▶ GOAL OF THE EXERCISE
The reply to the records below should contain exactly the lines from the line with "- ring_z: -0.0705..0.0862" through the line with "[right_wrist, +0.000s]", and nothing besides.

▶ SUPPLIED RECORDS

┏━━

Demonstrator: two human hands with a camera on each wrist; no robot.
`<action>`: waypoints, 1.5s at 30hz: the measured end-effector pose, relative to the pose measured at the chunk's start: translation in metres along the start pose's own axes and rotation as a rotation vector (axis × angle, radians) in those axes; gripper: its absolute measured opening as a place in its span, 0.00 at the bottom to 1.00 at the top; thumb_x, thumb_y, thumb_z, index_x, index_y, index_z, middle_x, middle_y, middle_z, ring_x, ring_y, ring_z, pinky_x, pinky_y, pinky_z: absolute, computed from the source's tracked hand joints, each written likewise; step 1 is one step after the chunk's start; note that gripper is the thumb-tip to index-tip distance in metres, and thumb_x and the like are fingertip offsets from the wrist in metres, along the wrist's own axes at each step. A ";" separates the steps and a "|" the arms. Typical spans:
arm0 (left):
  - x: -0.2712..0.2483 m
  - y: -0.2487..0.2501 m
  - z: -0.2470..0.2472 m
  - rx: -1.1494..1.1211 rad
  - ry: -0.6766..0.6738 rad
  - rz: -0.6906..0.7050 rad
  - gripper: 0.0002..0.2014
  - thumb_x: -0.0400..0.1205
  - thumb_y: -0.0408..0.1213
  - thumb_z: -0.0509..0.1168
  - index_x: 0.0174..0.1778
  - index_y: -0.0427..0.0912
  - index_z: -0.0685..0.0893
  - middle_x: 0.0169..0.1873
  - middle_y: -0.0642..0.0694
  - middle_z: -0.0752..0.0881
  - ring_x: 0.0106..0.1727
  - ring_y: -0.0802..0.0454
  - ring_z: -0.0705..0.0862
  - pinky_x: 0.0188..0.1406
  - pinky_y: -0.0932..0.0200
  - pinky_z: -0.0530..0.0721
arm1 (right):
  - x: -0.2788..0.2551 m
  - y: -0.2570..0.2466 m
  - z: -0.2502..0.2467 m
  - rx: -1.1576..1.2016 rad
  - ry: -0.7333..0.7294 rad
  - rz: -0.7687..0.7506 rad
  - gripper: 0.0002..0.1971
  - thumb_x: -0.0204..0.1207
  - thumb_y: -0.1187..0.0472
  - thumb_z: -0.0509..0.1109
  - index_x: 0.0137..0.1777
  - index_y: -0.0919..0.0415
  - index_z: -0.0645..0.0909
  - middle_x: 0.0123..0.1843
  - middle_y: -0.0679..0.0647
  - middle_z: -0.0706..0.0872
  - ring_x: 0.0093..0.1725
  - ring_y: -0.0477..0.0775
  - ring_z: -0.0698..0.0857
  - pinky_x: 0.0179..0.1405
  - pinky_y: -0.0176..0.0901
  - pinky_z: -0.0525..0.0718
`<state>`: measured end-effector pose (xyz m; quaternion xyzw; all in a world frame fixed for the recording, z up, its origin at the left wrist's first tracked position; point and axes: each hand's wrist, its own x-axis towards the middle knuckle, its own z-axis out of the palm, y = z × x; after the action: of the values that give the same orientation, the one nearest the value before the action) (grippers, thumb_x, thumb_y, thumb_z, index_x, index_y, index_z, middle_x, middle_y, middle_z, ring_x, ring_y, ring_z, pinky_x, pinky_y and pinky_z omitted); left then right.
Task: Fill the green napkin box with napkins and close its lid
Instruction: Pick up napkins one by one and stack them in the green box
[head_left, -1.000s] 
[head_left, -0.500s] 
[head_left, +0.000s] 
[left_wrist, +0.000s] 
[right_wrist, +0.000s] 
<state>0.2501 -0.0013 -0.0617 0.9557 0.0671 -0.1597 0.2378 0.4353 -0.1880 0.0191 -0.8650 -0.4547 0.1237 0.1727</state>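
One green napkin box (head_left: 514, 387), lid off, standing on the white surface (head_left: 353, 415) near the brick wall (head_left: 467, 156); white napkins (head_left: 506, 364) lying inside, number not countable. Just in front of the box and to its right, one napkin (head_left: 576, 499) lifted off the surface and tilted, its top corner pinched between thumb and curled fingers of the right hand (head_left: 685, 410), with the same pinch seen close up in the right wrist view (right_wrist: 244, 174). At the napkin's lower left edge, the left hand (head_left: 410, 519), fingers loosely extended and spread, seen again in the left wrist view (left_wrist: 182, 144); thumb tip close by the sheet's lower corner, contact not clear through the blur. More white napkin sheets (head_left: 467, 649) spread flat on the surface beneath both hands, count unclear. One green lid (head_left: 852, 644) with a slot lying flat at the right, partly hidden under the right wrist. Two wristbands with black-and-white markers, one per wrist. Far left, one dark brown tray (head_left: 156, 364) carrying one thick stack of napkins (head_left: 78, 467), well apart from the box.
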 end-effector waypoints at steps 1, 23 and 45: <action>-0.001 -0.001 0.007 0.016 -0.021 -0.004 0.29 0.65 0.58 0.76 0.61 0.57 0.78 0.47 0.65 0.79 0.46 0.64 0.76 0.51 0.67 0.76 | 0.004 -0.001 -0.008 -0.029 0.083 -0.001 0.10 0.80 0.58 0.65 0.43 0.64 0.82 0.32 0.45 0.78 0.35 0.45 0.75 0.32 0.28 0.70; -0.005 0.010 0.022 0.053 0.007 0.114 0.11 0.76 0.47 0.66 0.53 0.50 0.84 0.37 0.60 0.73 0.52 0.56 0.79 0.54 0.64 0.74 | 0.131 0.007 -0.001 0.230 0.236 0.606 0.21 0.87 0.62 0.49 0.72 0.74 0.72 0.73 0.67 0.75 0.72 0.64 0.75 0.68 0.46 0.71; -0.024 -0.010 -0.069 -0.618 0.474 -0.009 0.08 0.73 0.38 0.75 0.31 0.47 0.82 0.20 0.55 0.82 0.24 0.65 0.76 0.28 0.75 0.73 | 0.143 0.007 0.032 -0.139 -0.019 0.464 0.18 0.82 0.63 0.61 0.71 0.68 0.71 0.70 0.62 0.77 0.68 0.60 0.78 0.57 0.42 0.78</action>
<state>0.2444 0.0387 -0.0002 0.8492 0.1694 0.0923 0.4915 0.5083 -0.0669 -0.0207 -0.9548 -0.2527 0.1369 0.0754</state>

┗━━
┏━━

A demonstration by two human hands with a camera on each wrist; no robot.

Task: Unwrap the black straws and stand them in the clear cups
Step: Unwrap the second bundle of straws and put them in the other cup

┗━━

▶ TASK SOLUTION
  - ring_z: -0.0705..0.0862
  - pinky_x: 0.0188..0.1406
  - pinky_y: -0.0932..0.0200
  - pinky_z: -0.0530..0.0721
arm1 (right):
  - x: -0.2788..0.2551 m
  - y: -0.2570..0.2466 m
  - z: -0.2502..0.2467 m
  - rx: -1.1576..1.2016 rad
  - ry: -0.7333..0.7294 rad
  - rz: -0.7687..0.7506 rad
  - gripper: 0.0002..0.1971
  - thumb_x: -0.0204..0.1207
  - thumb_y: -0.1187..0.0472
  - thumb_z: -0.0509..0.1109
  - index_x: 0.0137..0.1777
  - index_y: -0.0919..0.0415
  - index_z: -0.0645..0.0909
  - middle_x: 0.0123..0.1843
  - middle_y: -0.0679..0.0647
  - middle_z: -0.0706..0.0872
  - ring_x: 0.0093..0.1725
  - ring_y: -0.0477..0.0775
  - ring_z: -0.0698..0.0857
  - pinky_x: 0.0179..0.1405
  - pinky_y: -0.0176..0.0901
  - pinky_z: -0.0525..0.0718
`<state>`: measured end-effector pose (xyz m; quaternion xyzw; all in a world frame fixed for the recording, z up, its origin at the left wrist's first tracked position; point and axes: each hand's wrist, its own x-axis towards the middle knuckle, its own z-axis out of the palm, y = z × x; after the action: of the values that give the same orientation, the one nearest the value before the action) (grippers, thumb_x, thumb_y, thumb_z, index_x, index_y, index_z, middle_x, middle_y, middle_z, ring_x, ring_y, ring_z, pinky_x, pinky_y and pinky_z omitted); left then right.
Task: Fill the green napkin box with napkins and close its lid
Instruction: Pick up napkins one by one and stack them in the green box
[head_left, -1.000s] 
[head_left, -0.500s] 
[head_left, +0.000s] 
[left_wrist, +0.000s] 
[right_wrist, +0.000s] 

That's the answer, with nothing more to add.